* **EXERCISE DETAILS**: In the listing below, locate the line with "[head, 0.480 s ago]" and the line with "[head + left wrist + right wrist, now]", then output both and everything between them exactly, minus any pictures.

***

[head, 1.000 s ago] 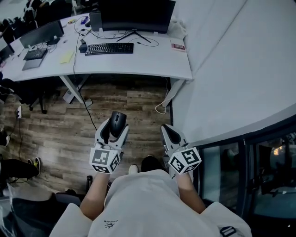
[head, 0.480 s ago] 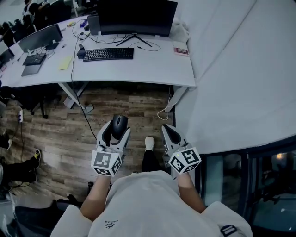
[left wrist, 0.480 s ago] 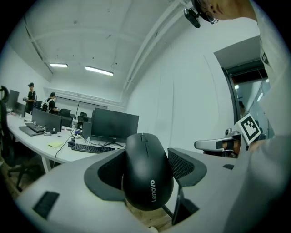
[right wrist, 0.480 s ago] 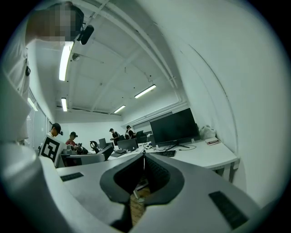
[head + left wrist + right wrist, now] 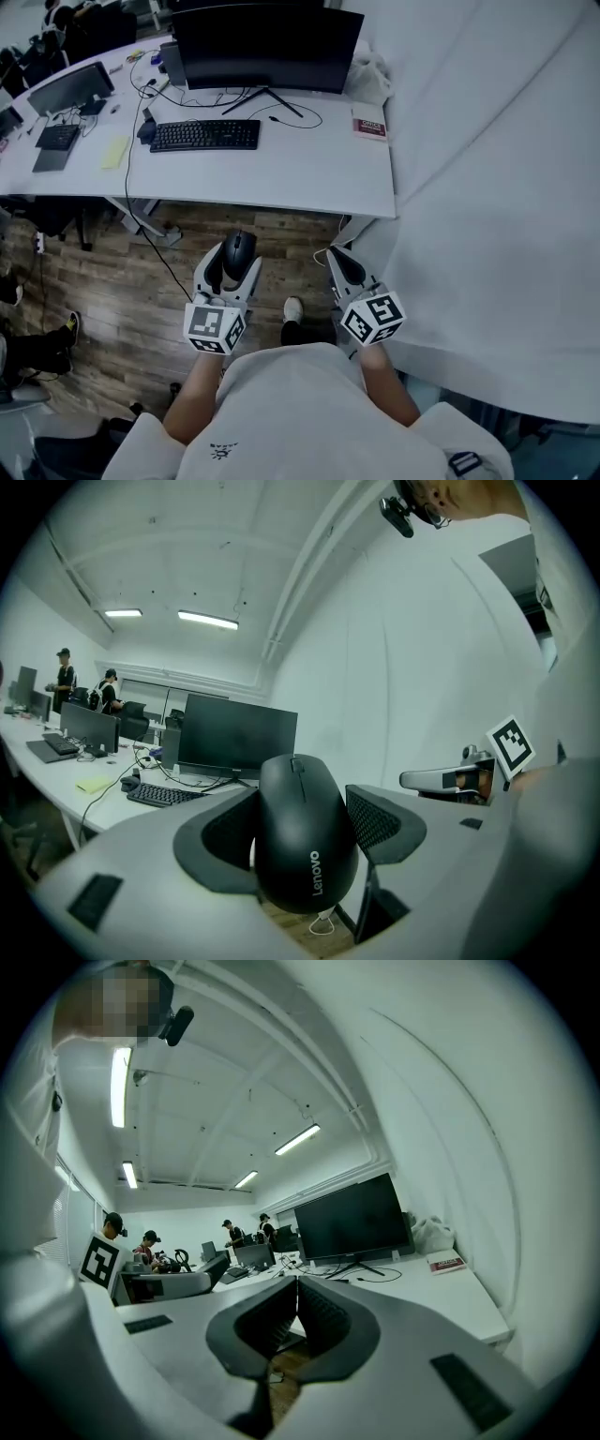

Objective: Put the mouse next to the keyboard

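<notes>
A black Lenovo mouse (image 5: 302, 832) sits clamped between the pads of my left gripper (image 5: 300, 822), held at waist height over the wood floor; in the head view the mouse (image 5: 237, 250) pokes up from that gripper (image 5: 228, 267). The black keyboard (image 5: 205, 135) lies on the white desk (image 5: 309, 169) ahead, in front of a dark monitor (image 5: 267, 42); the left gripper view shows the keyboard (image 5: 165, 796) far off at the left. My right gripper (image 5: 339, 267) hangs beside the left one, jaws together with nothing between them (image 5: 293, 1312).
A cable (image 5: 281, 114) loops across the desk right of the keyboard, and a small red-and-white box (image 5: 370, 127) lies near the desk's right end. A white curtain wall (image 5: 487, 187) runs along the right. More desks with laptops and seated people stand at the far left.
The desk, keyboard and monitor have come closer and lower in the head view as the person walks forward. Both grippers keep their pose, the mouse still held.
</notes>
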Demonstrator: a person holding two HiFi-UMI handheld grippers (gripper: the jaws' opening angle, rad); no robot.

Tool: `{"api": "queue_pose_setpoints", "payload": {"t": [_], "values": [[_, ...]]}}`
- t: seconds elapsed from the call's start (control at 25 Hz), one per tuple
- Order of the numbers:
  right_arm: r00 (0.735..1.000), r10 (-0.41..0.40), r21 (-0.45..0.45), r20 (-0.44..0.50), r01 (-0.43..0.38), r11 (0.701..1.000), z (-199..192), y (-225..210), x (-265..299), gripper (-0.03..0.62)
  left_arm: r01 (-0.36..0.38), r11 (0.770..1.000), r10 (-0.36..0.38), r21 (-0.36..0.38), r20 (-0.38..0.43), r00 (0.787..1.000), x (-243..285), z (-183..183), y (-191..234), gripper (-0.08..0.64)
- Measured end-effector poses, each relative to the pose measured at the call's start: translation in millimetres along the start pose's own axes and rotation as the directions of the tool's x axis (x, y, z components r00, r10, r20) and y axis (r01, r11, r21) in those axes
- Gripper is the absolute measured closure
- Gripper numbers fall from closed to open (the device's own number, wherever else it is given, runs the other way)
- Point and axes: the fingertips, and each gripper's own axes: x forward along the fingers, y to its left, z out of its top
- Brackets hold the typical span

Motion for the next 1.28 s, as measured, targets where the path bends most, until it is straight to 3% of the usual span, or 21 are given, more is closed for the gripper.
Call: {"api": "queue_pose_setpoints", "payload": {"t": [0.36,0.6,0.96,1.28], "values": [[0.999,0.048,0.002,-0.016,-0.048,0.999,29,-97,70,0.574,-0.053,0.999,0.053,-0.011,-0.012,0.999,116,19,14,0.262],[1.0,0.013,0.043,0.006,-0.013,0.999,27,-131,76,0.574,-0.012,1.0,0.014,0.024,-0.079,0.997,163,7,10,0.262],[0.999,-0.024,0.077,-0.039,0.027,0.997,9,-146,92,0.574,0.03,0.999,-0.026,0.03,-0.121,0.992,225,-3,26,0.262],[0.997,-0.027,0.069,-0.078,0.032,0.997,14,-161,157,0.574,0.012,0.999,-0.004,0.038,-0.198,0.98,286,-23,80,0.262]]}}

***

* **RESPONSE AREA**:
[head, 0.480 s ago] 
[left wrist, 0.480 s ago] 
[right wrist, 0.480 s ago] 
[head + left wrist + right wrist, now] 

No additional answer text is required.